▶ _PROBLEM DESCRIPTION_
Nothing in the entries may change when you repeat them, and no images may appear.

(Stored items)
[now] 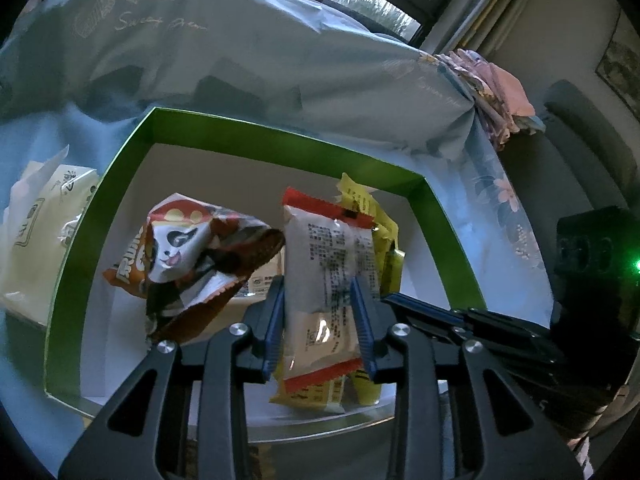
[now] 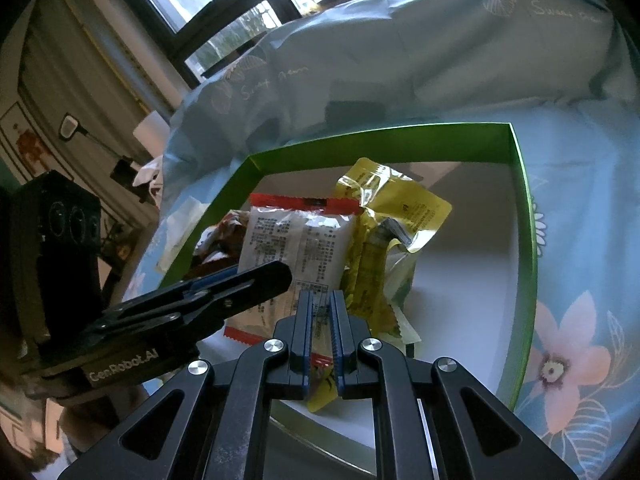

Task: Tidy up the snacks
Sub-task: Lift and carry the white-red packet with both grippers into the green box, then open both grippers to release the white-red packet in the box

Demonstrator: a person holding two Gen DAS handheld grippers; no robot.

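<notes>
The left claw (image 1: pixel 322 320) stands partly spread around a pale, red-edged plastic snack packet (image 1: pixel 328 272); its blue pads (image 1: pixel 276 320) flank the packet's sides, and whether they press on it cannot be told. To its left lies a crumpled orange-brown panda-printed snack bag (image 1: pixel 188 256); behind and to the right of the packet stand yellow foil packets (image 1: pixel 368 208). All of these sit inside a shallow white cardboard box with a green rim (image 1: pixel 92 216), which rests on a light blue floral bedsheet (image 1: pixel 492 208). Outside the box, far left, lies a cream paper pouch (image 1: pixel 44 232).

The right claw (image 2: pixel 320 332) is nearly pressed together, pinching the lower edge of the same packet (image 2: pixel 296 236), with the yellow packets (image 2: pixel 384 216) just to its right.
</notes>
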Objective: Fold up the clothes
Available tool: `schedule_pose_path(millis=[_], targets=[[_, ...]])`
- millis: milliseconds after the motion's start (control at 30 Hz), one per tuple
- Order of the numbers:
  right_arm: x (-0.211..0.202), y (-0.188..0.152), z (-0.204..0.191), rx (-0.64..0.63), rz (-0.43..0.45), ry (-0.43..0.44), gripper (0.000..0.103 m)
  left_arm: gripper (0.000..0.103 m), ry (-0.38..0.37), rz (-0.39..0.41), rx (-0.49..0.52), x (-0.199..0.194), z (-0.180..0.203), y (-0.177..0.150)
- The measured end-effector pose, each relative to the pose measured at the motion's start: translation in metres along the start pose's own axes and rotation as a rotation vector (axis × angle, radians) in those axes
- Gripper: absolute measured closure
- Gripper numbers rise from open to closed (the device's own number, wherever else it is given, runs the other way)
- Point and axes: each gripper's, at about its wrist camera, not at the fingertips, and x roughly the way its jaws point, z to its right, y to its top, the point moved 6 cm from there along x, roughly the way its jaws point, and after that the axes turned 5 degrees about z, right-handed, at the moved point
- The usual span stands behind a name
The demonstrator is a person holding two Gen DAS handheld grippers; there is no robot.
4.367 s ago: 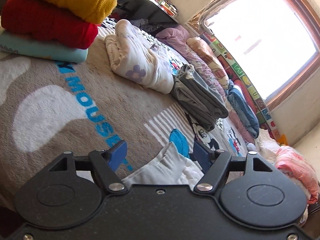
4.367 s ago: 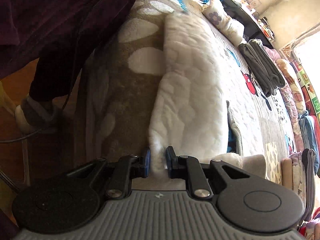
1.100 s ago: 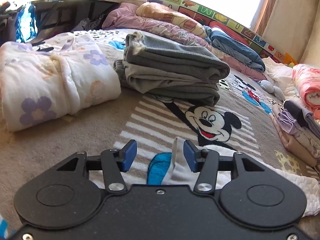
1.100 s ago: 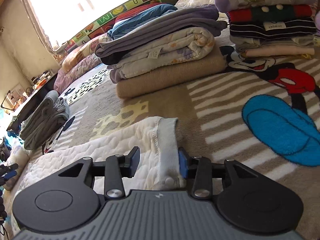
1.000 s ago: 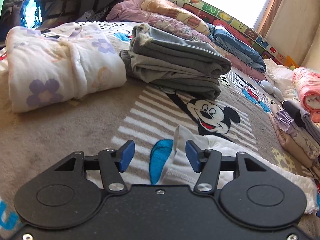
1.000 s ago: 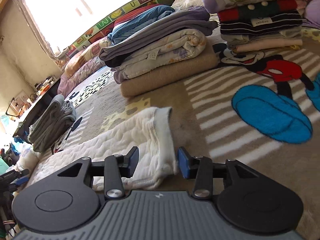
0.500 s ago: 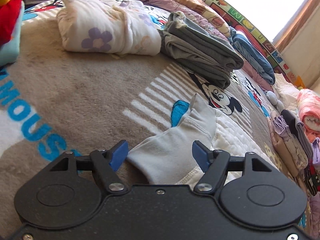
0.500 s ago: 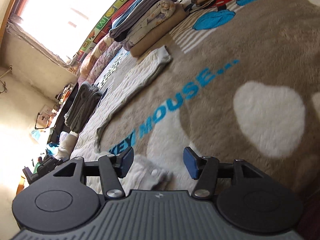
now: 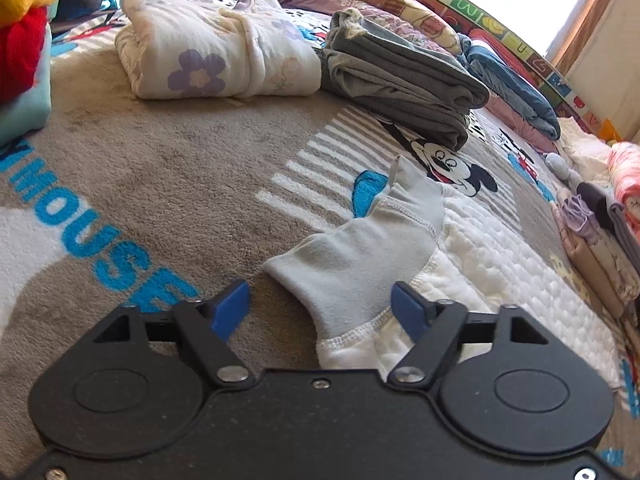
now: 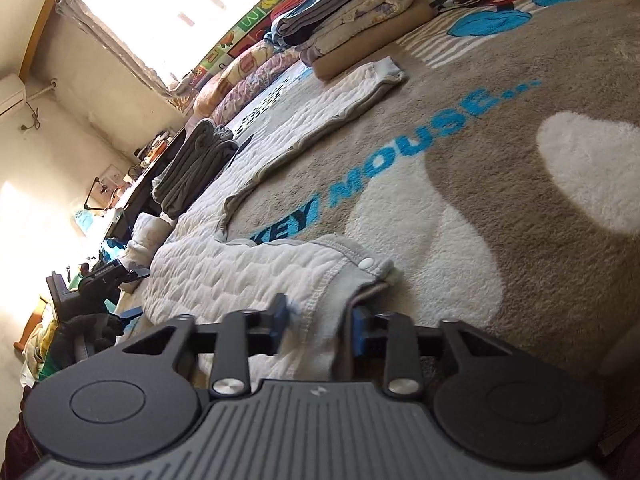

▶ _EXERCISE RESPONSE_
[now] 
[now] 

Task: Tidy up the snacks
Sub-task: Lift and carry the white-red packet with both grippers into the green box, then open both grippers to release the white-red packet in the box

Demonstrator: a person holding two Gen DAS handheld grippers; no robot.

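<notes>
The left claw (image 1: pixel 322 320) stands partly spread around a pale, red-edged plastic snack packet (image 1: pixel 328 272); its blue pads (image 1: pixel 276 320) flank the packet's sides, and whether they press on it cannot be told. To its left lies a crumpled orange-brown panda-printed snack bag (image 1: pixel 188 256); behind and to the right of the packet stand yellow foil packets (image 1: pixel 368 208). All of these sit inside a shallow white cardboard box with a green rim (image 1: pixel 92 216), which rests on a light blue floral bedsheet (image 1: pixel 492 208). Outside the box, far left, lies a cream paper pouch (image 1: pixel 44 232).

The right claw (image 2: pixel 320 332) is nearly pressed together, pinching the lower edge of the same packet (image 2: pixel 296 236), with the yellow packets (image 2: pixel 384 216) just to its right.
</notes>
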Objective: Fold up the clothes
Available tool: `schedule_pose_path(millis=[_], targets=[[_, ...]])`
- millis: milliseconds after the motion's start (control at 30 Hz), one per tuple
- Order of the numbers:
  right_arm: x (-0.211..0.202), y (-0.188..0.152), z (-0.204..0.191), rx (-0.64..0.63), rz (-0.43..0.45), ry (-0.43..0.44), gripper (0.000..0.103 m)
  left_arm: gripper (0.000..0.103 m), ry (-0.38..0.37), rz (-0.39..0.41), rx (-0.49..0.52), x (-0.199..0.194), z (-0.180..0.203), y (-0.177..0.150)
- The measured end-effector pose, each relative to the pose measured at the motion's start: translation in metres along the start pose's own axes and rotation as a rotation vector (axis × angle, radians) in those axes
- Gripper: absolute measured closure
- Gripper numbers rise from open to closed (the device's own number, wherever else it is given, runs the other way)
- Point and axes: each gripper's, at about its wrist camera, not at the fingertips, and x roughly the way its jaws point, z to its right, y to its top, the point moved 6 cm from there along x, roughly the way its jaws point, and after that the axes turned 5 degrees about z, right-handed, at the moved point
- The usual span stands behind a name
The demonstrator is a person holding two Gen DAS handheld grippers; there is no robot.
4.367 s ago: 
4.367 s ago: 
1.100 s ago: 
1.100 s ago: 
1.000 s ago: 
1.000 s ago: 
0.500 s ago: 
0.500 s ago: 
now: 
now: 

This completes the answer.